仁左衛門が語る、歌舞伎座「二月大歌舞伎」、「三月大歌舞伎」

 

  せりふを観客へストレートに伝える方法も、常に考えているという仁左衛門。役を演じるにあたり、「意味を伝えるだけではなく、思いを伝えるようにせりふを言うこと」を大切にしていると言います。「“おんてき”という言葉は、相手を尊ぶ“御敵”ではなく、怨む敵で“怨敵”。せりふで『怨敵九郎判官義経を討取って』と言いますが、お客様がその言葉を、“怨敵”ととらえてくださるか」と、神妙な面持ちで話します。「わからなくても雰囲気で汲み取っていただきたいところもありますが、できるだけお客様にわかる言葉で伝えたい。そういう部分はどんどん直している」と、明かしました。

七五調のせりふでみせる『河内山』

 「三月大歌舞伎」では河竹黙阿弥の代表作の一つ、『河内山』の河内山宗俊を勤めます。「これも好きな狂言です」と話す仁左衛門は、自身が演じる際には「必ず質見世の場をつける。せりふで説明はしていますが、やはり絵で見ていただかないと」と、演目立ての工夫を述べます。
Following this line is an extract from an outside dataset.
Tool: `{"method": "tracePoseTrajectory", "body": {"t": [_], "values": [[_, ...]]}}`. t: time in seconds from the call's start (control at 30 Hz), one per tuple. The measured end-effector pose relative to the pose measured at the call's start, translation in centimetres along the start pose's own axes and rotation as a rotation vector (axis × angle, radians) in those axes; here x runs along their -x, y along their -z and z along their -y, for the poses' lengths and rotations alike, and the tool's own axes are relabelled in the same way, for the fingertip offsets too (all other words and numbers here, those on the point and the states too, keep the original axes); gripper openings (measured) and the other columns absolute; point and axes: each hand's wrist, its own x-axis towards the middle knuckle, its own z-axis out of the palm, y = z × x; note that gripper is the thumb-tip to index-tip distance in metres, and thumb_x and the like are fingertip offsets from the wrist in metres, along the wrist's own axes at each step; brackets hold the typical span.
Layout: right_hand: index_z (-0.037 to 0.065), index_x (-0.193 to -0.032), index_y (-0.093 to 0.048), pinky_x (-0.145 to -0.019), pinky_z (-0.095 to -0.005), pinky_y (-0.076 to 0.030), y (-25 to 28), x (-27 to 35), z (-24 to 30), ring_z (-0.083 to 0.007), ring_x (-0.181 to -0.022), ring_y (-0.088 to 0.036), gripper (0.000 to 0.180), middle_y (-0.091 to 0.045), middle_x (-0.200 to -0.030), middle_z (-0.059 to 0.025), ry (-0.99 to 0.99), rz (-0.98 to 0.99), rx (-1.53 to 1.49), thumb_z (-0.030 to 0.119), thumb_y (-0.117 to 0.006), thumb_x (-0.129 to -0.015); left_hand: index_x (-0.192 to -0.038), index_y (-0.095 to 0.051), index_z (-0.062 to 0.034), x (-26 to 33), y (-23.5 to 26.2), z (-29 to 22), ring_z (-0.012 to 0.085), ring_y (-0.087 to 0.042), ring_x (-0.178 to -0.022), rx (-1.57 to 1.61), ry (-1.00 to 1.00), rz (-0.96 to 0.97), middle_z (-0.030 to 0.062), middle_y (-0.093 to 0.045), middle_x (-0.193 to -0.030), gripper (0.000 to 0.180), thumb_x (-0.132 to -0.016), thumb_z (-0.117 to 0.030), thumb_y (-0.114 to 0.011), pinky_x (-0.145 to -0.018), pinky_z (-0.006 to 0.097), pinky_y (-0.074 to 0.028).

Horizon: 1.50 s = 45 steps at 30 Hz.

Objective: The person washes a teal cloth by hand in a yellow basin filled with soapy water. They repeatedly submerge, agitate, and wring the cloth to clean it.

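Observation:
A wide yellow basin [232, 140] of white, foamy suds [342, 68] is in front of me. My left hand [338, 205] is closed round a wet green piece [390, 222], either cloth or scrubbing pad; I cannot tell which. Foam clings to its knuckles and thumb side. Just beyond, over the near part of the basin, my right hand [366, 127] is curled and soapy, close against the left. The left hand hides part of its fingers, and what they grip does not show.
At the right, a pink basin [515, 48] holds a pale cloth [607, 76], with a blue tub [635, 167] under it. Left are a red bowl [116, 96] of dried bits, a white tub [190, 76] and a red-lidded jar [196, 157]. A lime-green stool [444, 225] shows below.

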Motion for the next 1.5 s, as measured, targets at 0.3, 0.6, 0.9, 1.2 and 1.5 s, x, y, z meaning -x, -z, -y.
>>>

「『悪に強きは善にもと』というせりふを言いますけど、大悪人は部分的に大善人である場合もある。上州屋の娘がかわいそうで親たちを助けるために、河内山は命を張って(松江邸に)乗り込むわけですからね。いざとなったらお金を度外視しても、立ち向かおうとする人でなければいけない。悪であることを強く出す必要はないと思って演じています」と、役がもつ魅力について触れます。

 

 黙阿弥の七五調の名ぜりふが聞きどころでもある本作。「七五調のせりふは、気を付けないと本当に七五調で終わってしまう」と説明し、「お琴のリズムに乗って話してるだけではいけない。リズムを大切にし、運びを変えたり緩急を付けることで、お客様にご理解いただける部分が増えると思うので、大事にしています」と力を込めます。

 

 「役者はやはりお客様に観ていただいて、初めて役者としての価値があるもの」と公演に向けて熱い思いを語った 仁左衛門。「今の状況下、出づらい環境のなかでお芝居をやらせていただきますので、皆様のお力添えがなければかなわない。ぜひ観ていただきたい。それが私のメッセージでございます」。 

  歌舞伎座「二月大歌舞伎」は、2月1日(火)から25日(金)までの公演。歌舞伎座「三月大歌舞伎」は、3月3日(木)から28日(月)までの公演。「二月大歌舞伎」 はチケットWeb松竹チケットホン松竹で販売中、「三月大歌舞伎」2月14日(月)から発売予定です。